Prodotto da Flying Lotus, Gaslamp Killer e Mainframe, circondato da una bella nuvoletta di hype, il debutto di Gonjasufi (per gli amici Sumach Valentine) è arrivato tra di noi un mesetto fa. Il curioso tipetto, sorta di incrocio allucinato tra Horace Andy, il Dottor Gonzo di "Paura & Delirio a Las Vegas" e Mahatma Gandhi, si era già fatto notare con ottime prove sparse un po' qua e là (personalmente rilevante la collaborazione con Flying Lotus su "Testament", dal suo ultimo disco "L.A."), ed arriva codesto anno alla prima uscita ufficiale su "Warp"

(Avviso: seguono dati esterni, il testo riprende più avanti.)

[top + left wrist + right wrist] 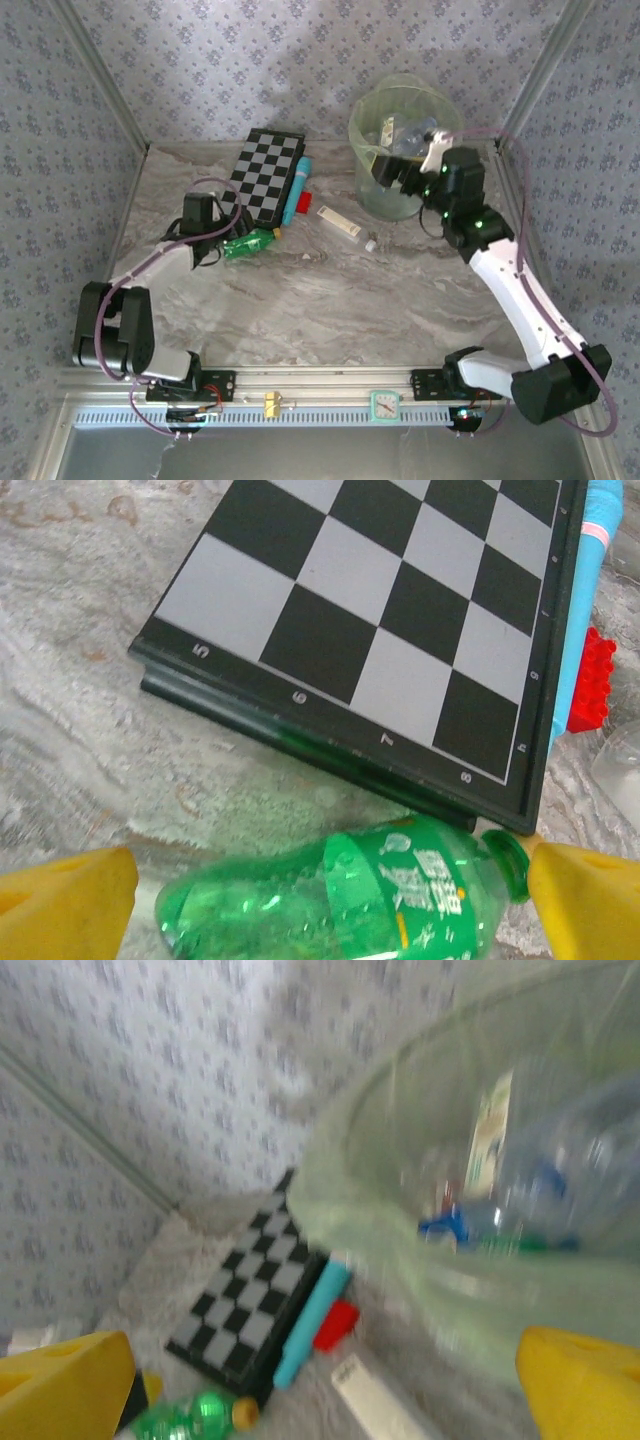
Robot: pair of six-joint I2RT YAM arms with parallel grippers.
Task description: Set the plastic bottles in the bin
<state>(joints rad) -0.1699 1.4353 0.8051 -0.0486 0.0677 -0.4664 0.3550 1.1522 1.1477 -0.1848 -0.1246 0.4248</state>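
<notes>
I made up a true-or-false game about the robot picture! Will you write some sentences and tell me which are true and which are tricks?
1. The green plastic bottle lies on its side on the marble table. True.
2. The left hand is squeezed shut on that bottle. False: its yellow fingers stand open, one on each side of the bottle.
3. The round pale-green bin has bottles inside it. True.
4. The long cyan tube is inside the bin. False: it lies on the table beside the black-and-white checkerboard.
5. The right hand is open, close to the bin. True.
</notes>
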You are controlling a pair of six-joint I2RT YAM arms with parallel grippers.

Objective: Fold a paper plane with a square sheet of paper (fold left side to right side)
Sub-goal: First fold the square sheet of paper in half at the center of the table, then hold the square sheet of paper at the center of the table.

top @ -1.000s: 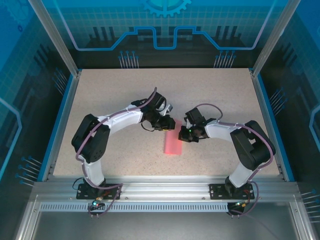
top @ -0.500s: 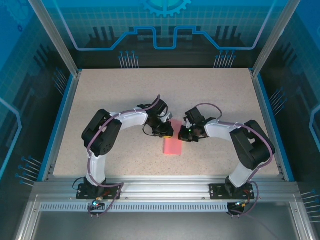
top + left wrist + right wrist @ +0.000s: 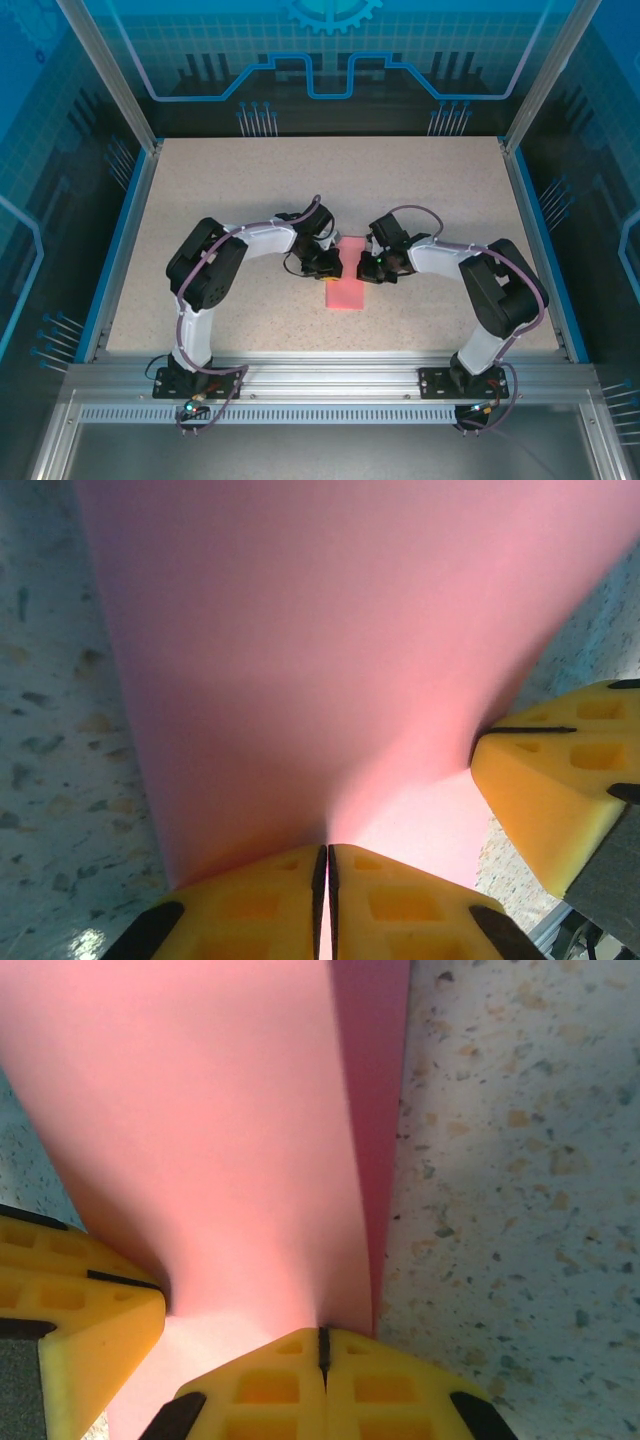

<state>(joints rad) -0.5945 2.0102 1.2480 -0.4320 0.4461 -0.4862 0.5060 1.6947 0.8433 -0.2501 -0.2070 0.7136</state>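
You are looking down on a speckled beige table with a blue rim, inside a blue-lit enclosure. Two black-and-white arms rise from the near edge and bend inward toward each other. The left gripper and right gripper meet mid-table, one at each long side of a narrow pink sheet of paper running far to near.

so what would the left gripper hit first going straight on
The pink paper: the left gripper is pinching its edge, with the table just beneath. The right gripper looks off to one side.
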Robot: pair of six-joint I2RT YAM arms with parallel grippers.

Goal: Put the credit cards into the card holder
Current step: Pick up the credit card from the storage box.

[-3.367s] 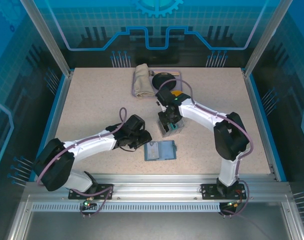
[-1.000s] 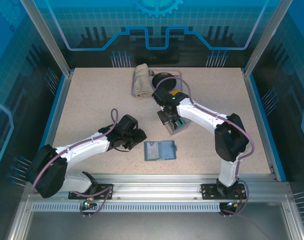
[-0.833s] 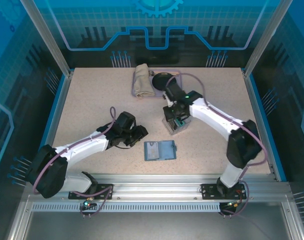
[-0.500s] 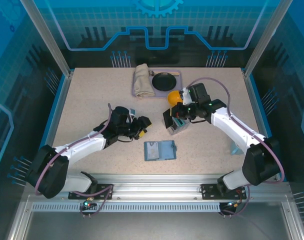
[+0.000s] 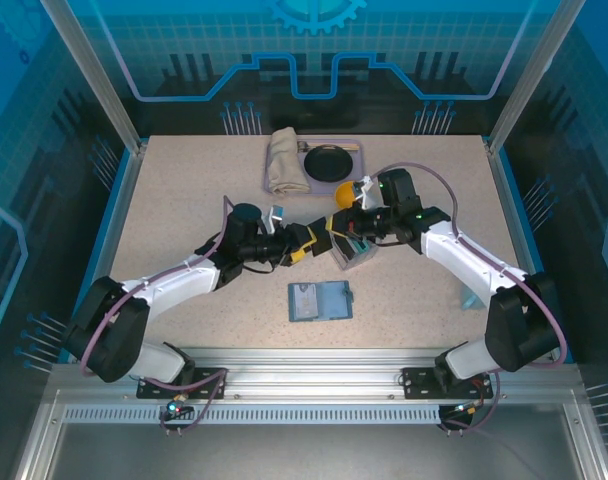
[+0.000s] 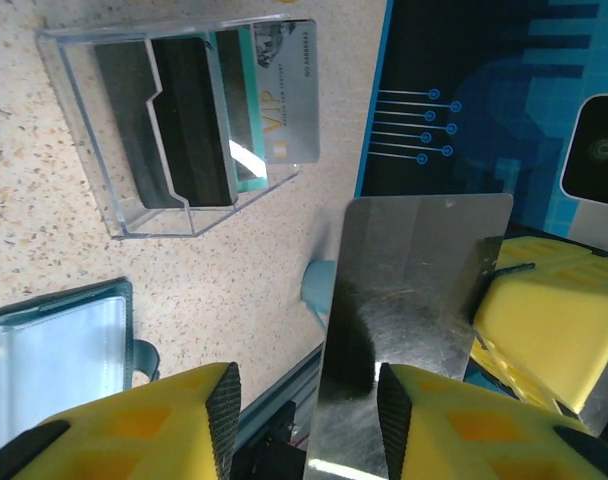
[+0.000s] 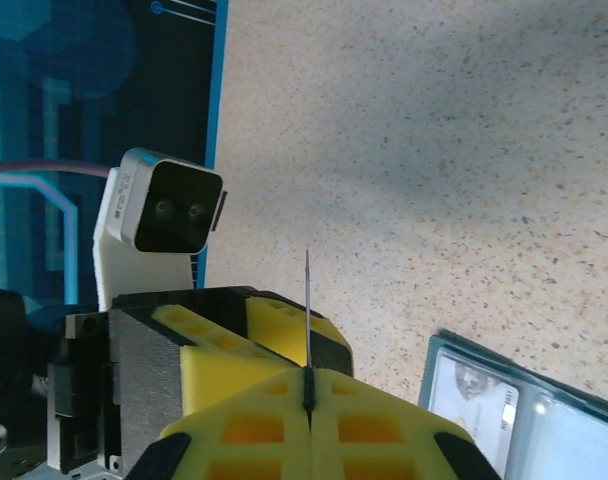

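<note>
From above, my left gripper (image 5: 306, 240) and right gripper (image 5: 336, 238) meet nose to nose just beside the clear case (image 5: 356, 252); the card holder (image 5: 320, 300) lies open on the table (image 5: 184, 200), nearer my bases. At my left wrist, my jaws stand apart with a silver card (image 6: 414, 270) in the gap, close against one finger; more credit cards (image 6: 284, 110) stand in the case. At my right wrist, my jaws are clamped on that card, seen edge-on.
</note>
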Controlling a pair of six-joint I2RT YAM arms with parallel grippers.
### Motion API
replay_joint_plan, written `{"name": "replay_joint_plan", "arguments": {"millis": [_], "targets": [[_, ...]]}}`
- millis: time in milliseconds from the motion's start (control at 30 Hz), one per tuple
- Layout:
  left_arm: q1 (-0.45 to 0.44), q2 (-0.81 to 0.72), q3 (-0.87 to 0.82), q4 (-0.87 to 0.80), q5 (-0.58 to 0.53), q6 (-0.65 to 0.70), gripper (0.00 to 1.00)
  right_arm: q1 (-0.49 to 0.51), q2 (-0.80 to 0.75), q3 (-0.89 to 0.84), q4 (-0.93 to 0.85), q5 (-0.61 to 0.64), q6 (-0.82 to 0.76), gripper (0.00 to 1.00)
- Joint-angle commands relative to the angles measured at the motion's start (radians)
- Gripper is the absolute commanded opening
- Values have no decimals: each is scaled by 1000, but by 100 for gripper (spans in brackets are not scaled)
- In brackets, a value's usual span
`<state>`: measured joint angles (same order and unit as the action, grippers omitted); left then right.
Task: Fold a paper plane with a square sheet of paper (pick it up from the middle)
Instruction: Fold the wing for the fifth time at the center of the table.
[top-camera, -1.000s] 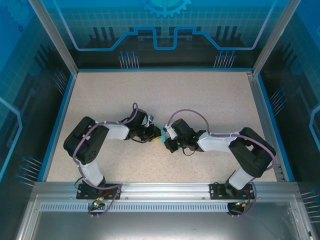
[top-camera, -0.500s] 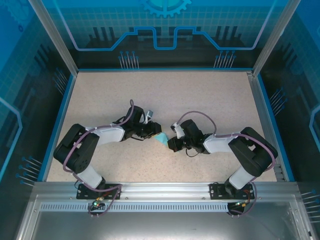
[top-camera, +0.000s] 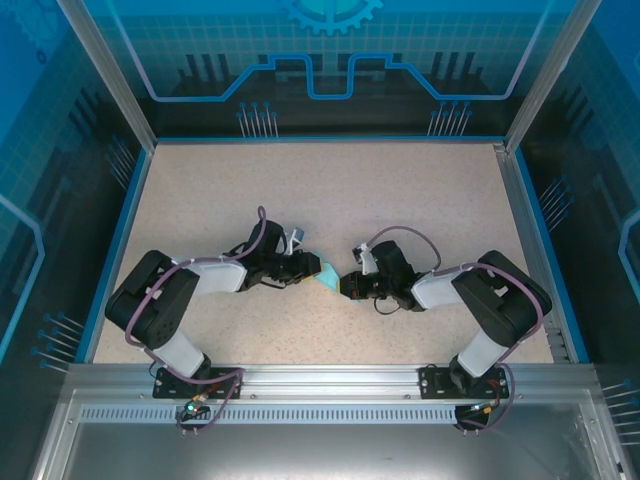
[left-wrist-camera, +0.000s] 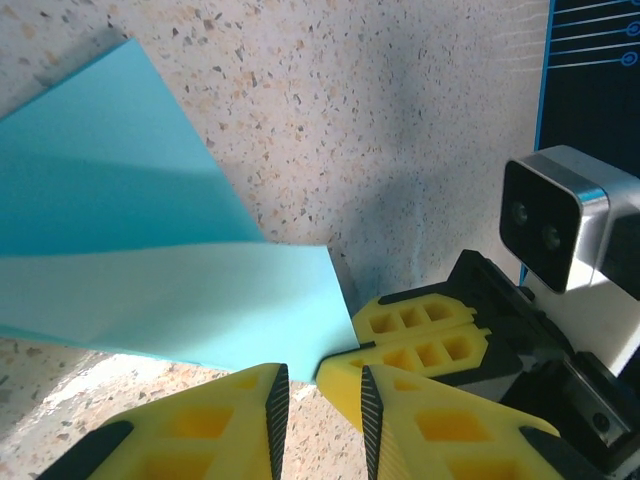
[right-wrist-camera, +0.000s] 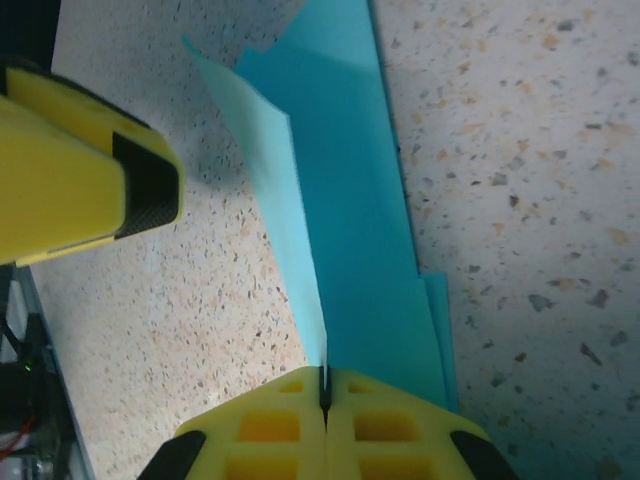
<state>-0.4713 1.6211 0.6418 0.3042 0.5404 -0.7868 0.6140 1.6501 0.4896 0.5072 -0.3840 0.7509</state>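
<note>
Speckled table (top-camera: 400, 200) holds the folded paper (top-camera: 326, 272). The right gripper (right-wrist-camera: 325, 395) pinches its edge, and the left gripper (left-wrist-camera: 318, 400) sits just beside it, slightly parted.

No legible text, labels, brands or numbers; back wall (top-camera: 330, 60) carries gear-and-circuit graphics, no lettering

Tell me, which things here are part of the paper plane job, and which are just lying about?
Part of the job: thin light cyan paper sheet, partly folded; right gripper, pinching it; left gripper, slightly open beside it.
Just there: speckled beige table; blue enclosure walls.
</note>
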Motion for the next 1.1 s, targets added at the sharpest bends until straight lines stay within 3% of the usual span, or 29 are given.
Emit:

Innanzitutto meritevole il lavoro dei tre produttori: il disco suona incredibilmente polveroso, allucinato, psichedelico e scostante, ricordando il cinema non patinato di una volta, tutte le asperità visive e sonore della vita analogica, quei fotomontaggi scadenti, le videoteche tutte in VHS. L'operazione nostalgia è ad un passo di distanza, ma fortunatamente il tipetto è abbastanza capace da asservire tutti i cliché del caso alla sua istrionica vocalità che riesce tranquillamente a passare in zapping nu-jazz, psichedelia sessantiana, suoni 100% Bollywood.

L'idea di un pastiche dal sapore retrò potrebbe irretire i più, e in effetti l'accusa più spesso rivolta a questo disco è quella di essere scostante, poco organico, un lavoro simile a quella specie di compilation di demo che fu "Nearly God", il secondo parto discografico (nonchè scusa per rimorchiare Bjork) di Tricky (con cui Gonjasufi condivide una buona parte di curioso e ascetico carisma), ma secondo me nell'instabilità sta proprio la chiave di lettura di un disco che funziona come una piccola rassegna di quadri sonori, di atmosfere e tutte queste cose poetiche che ci fanno sempre impazzire. Molto consigliato ai ricercatori di momenti. Di meno a chi cerca i crescendo: non ce n'è nemmeno uno. Ma per quanto mi riguarda un'ascoltata, o due, non fa male.